Bankruptcy judges are sending a strong message to homeowners: They will face penalties if they surrender their property to get bankruptcy protection and keep fighting in state court to save the same homes from foreclosure.
Some U.S. bankruptcy judges, including Chief Judge Paul Hyman Jr. in the Southern District of Florida and Judge Michael Williamson in the Middle District of Florida, are issuing precedent-setting rulings they say will give debtors a chance at a clean slate—not a leg up—on creditors in other courts.
“Surrender must mean something,” Williamson wrote in a May 13 consolidated opinion of two bankruptcy cases, In re Metzler and In re Patel, now at the center of a heated debate over a term not defined in the bankruptcy statute.
To judges like Hyman and Williamson, surrender means relinquishing property to “make it available to the secured creditor by refraining from taking any overt act that impedes” foreclosure.

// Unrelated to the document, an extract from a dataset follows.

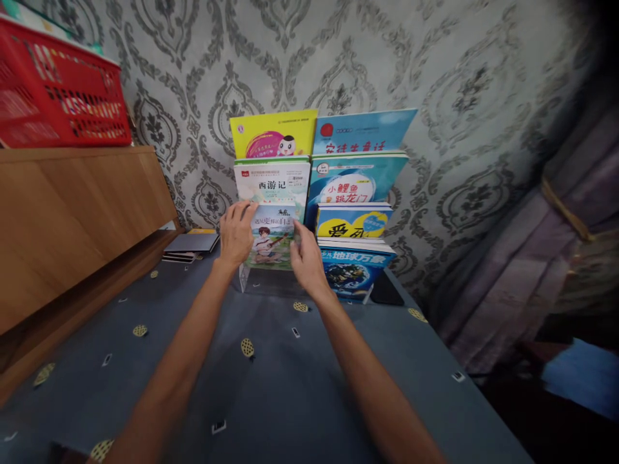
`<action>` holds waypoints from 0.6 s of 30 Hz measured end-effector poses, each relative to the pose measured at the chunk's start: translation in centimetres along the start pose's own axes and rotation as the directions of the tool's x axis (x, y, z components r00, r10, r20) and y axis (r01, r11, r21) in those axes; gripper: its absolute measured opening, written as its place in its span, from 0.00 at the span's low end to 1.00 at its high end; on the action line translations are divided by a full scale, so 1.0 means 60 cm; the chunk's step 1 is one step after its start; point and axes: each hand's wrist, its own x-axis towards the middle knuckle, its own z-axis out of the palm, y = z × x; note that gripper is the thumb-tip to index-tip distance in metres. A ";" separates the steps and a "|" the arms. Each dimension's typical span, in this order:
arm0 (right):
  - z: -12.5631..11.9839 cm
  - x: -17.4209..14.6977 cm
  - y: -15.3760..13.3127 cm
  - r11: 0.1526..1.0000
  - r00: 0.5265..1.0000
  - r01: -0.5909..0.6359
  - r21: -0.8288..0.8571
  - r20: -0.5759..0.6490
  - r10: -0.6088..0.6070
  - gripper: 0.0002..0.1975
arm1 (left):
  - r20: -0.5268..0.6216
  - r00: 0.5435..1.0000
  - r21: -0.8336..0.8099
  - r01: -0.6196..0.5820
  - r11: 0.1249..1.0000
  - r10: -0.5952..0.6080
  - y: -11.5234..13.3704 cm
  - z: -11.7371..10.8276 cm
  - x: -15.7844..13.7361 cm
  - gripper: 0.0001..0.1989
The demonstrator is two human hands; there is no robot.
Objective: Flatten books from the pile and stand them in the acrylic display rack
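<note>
A small book (271,235) with a guitar player on its cover stands upright, facing me, in the left front row of a tiered clear stand (264,281). My left hand (236,233) is closed on its left side, fingers bent at the top corner. At the right edge my right hand (308,259) grips the same book, thumb up along the side. Behind it rises a white-covered book (272,183), with a yellow book (275,132) at the back. The right column holds a blue globe book (351,274) in front, then several more books, including a teal one (358,177).
Left of the stand lies a low stack of books (192,242) beside a wooden cabinet (72,225), which carries a red basket (68,93). A dark flat object (387,290) lies right of the stand. A patterned cloth (275,386) covers the table; a curtain (512,283) hangs at right.
</note>
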 end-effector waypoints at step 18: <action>-0.160 0.033 -0.138 0.962 0.970 0.095 0.254 -0.241 -0.032 0.17 | 0.044 0.996 0.005 -0.078 0.997 0.077 -0.001 -0.022 -0.007 0.31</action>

“Courts have found foreclosure defense attorneys are aggressively defending foreclosure cases after a borrower surrenders property, receives discharge of the debt and therefore has no further obligation to pay the debt,” said lender attorney Roy Diaz, a shareholder at SHD Legal Group in Fort Lauderdale. “Debtors file bankruptcy, say they will reaffirm the debt but instead vigorously defend the foreclosure without reaffirming the debt. The bankruptcy courts have recognized these inconsistencies.”